Your shoes gently clicked against the cold, stone floor, eyes on the ground as you shivered, a blanket over your fairly small form as the headmistress of your orphanarium led you down the hall and into her office, a room where adopted kids would go to watch interested adults sign their papers to formally adopt them.
It was a room you've never seen before, yet it somehow matched what you imagined. Burgandy wood was around the room, glossy as was the spotless victorian windows. A detailed yet heavy looking desk stood, a simple and high up monitor on the very side, with a green cloth over the middle, where papers, settled on a clipboard, laid, a pen, beaded to the clipboard as to not be stolen, resting atop.

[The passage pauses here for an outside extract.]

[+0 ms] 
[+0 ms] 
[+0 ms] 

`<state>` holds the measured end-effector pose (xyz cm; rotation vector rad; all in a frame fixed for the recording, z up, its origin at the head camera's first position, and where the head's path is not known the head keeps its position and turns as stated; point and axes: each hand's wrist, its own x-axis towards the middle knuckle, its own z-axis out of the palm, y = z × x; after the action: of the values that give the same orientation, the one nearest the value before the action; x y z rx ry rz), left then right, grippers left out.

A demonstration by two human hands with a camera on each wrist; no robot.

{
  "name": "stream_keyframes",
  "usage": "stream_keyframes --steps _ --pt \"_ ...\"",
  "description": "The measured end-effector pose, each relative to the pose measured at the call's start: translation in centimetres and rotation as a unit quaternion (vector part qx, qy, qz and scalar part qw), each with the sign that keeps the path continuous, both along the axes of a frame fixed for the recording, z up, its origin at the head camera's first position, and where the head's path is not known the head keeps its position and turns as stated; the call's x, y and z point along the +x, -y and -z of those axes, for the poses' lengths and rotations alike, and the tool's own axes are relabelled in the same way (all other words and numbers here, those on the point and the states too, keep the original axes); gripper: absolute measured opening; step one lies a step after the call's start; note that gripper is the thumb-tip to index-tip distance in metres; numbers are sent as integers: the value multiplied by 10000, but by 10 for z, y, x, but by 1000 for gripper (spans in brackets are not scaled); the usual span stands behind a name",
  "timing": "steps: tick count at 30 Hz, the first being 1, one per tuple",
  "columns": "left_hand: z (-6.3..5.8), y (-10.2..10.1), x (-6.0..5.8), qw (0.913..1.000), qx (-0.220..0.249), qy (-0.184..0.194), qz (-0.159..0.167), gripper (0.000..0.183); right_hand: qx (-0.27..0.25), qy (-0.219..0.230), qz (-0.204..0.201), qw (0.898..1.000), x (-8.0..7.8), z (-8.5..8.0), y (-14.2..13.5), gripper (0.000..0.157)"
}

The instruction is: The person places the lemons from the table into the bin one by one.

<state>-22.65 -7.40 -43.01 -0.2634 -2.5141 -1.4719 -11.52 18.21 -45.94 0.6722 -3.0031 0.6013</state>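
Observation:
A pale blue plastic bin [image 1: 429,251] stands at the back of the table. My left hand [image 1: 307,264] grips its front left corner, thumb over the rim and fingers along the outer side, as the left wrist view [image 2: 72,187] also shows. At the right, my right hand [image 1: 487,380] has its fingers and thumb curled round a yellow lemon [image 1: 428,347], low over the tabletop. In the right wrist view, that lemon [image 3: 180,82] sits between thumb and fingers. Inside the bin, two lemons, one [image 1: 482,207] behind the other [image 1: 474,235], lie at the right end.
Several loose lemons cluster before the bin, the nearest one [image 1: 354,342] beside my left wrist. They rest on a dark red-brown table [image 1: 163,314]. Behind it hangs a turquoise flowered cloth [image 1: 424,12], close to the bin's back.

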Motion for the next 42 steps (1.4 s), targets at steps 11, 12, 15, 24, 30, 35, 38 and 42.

It was there where Fyodor Dostoyevsky sat, the russian man who you, aswell as some other children, stood up in a line to greet. You still remember the anxiousness on the younger childrens face when headmistress said he would be adopting someone.
Who would've thought it would've been you?
You must've stood too long in the doorway, because headmistress gently pushed you forward before taking a seat in her chair, a shadow casting down as light from the window briefly cascaded inside.
Fyodor sood, having already signed those meaningless papers binding him to you, as a legal gaurdian, or persay, 'father'.
"Hm.. Evening, dear." Fyodor hummed, eyes looking you over, your clothes made it very obvious you were an orphan. He was certainly not from here, as his accent was russian, eyes unfolded—a foreigner?